■ **WORK INSTRUCTIONS**: Repeat exactly the lines below that lie between the line with "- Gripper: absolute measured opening" and the line with "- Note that", counting both of those lines as part of the answer.

┌──

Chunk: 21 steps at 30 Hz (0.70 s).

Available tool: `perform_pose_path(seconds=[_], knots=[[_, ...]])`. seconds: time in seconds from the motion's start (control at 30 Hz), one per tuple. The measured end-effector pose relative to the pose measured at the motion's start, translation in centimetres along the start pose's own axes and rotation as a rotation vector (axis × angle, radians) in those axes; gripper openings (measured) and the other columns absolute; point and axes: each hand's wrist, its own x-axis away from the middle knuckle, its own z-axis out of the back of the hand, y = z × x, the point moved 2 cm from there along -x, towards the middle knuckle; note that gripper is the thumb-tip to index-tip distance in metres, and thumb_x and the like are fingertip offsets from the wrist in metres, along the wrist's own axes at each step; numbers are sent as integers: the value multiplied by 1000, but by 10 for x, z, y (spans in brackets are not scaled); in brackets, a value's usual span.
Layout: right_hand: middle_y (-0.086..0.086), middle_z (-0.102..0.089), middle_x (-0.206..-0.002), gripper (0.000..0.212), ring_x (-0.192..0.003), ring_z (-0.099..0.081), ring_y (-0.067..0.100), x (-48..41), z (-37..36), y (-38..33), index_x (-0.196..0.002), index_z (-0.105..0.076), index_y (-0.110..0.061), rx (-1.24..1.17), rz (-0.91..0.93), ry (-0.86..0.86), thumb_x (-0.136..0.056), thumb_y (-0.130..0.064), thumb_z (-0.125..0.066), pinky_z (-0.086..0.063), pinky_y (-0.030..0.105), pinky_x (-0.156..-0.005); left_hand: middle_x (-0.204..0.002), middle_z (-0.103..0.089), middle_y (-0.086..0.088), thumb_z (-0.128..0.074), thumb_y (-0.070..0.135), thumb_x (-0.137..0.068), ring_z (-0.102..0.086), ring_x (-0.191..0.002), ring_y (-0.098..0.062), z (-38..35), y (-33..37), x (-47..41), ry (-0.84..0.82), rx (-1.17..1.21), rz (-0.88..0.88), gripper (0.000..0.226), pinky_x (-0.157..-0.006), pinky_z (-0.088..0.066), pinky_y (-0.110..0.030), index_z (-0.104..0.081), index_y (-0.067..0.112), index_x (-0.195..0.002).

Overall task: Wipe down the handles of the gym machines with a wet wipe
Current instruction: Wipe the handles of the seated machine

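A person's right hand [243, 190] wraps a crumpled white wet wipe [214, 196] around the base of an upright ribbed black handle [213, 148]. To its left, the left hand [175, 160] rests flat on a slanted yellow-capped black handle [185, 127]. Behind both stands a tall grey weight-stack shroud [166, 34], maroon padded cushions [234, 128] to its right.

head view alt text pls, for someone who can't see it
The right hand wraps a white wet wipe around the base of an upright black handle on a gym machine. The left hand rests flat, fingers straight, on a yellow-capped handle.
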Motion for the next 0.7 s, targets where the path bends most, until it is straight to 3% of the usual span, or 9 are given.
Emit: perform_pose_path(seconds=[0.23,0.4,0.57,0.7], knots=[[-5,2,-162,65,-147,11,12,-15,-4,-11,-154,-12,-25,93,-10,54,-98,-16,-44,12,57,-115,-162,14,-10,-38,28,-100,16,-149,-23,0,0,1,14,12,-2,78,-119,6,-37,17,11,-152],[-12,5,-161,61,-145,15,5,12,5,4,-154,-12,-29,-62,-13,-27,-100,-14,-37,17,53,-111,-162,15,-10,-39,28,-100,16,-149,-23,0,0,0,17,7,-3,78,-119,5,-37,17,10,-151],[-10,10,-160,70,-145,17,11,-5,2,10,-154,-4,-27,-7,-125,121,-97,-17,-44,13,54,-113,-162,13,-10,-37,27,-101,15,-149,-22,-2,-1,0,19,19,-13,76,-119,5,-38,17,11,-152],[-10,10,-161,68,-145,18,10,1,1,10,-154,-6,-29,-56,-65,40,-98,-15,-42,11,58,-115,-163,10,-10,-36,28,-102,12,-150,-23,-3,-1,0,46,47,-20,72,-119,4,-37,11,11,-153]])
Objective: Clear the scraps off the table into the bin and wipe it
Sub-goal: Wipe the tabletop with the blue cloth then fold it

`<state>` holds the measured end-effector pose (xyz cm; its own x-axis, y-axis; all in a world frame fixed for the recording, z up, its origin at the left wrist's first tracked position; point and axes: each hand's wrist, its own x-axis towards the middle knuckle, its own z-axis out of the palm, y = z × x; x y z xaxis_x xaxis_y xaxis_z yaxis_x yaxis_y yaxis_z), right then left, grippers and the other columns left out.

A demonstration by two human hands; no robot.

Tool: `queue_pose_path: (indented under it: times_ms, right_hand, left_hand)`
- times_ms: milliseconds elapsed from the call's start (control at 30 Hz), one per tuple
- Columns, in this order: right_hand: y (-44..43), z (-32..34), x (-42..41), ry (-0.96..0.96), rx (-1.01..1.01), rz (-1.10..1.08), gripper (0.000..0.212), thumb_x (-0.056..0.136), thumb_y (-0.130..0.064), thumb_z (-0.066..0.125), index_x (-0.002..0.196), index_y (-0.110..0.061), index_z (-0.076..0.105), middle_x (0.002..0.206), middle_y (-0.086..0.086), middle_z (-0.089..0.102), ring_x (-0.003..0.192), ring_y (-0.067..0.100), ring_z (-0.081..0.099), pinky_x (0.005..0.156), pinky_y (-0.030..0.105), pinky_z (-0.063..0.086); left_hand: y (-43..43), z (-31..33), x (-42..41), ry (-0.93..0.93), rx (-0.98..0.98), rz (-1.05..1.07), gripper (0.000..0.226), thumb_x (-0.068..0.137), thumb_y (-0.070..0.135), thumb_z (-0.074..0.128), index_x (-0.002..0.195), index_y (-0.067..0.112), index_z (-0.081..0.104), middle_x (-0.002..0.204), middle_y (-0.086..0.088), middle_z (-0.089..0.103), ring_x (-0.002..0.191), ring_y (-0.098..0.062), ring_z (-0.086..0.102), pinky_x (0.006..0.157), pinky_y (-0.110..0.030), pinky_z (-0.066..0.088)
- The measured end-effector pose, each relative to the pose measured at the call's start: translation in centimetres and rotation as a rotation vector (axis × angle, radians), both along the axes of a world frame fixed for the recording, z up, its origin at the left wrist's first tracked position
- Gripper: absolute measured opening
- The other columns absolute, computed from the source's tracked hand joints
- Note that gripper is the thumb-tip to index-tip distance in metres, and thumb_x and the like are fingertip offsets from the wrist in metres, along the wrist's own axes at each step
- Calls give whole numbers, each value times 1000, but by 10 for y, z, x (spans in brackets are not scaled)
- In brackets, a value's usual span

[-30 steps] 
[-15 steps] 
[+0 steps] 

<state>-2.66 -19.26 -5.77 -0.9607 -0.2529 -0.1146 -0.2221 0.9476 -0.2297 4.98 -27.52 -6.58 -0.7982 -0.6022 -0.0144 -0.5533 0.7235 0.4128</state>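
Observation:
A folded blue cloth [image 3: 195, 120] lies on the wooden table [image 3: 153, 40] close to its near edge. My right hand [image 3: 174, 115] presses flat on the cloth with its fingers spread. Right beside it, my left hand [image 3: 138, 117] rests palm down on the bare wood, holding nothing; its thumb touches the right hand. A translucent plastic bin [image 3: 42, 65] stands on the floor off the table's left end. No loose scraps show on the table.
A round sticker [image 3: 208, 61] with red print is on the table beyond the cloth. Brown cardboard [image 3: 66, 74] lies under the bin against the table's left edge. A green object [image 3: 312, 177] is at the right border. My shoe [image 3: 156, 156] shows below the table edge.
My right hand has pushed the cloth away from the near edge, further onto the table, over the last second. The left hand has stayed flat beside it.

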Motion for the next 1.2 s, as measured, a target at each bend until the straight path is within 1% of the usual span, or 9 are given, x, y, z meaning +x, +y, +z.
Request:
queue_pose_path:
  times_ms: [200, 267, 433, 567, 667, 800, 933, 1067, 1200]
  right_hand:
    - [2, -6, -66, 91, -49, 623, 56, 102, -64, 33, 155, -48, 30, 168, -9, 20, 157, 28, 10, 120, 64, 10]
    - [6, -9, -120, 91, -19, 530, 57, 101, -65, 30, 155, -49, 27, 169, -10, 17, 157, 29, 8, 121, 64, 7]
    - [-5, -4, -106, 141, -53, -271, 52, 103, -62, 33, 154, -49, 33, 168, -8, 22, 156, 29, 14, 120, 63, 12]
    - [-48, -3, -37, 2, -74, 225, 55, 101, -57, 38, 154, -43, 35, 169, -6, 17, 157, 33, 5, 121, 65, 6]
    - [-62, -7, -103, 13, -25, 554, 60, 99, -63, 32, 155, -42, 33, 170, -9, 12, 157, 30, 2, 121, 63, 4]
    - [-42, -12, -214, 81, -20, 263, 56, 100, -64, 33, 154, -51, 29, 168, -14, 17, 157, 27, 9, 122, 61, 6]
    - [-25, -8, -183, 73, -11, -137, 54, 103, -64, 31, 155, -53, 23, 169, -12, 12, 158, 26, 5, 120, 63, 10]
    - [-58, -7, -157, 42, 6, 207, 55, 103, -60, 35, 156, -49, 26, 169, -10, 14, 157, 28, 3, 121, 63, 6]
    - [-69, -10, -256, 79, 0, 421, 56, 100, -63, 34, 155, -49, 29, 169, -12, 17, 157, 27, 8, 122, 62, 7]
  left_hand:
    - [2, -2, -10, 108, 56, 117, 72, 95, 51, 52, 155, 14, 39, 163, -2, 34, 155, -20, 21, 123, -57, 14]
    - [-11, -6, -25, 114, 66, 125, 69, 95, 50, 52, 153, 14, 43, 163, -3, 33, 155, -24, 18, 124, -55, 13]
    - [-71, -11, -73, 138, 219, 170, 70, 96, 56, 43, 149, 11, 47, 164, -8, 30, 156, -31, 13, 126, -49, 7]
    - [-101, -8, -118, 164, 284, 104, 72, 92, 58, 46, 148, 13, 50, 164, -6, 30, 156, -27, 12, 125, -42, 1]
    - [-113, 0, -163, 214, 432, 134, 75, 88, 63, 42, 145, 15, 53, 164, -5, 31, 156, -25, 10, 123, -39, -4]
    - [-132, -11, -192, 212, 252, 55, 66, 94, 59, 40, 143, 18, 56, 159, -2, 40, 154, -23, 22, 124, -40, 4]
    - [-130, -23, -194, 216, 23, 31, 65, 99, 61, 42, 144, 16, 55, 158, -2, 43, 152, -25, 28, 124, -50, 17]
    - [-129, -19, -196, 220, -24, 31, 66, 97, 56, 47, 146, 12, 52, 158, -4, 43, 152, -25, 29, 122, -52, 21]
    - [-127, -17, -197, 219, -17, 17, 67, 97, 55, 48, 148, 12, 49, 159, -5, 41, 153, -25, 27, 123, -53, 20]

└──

■ **OUTPUT FOR THIS TASK**:
- Gripper: absolute measured opening
- The other columns absolute, computed from the source's tracked hand joints
- Note that gripper is the thumb-tip to index-tip distance in metres, and thumb_x and the like are fingertip offsets from the wrist in metres, along the wrist's own axes at each step

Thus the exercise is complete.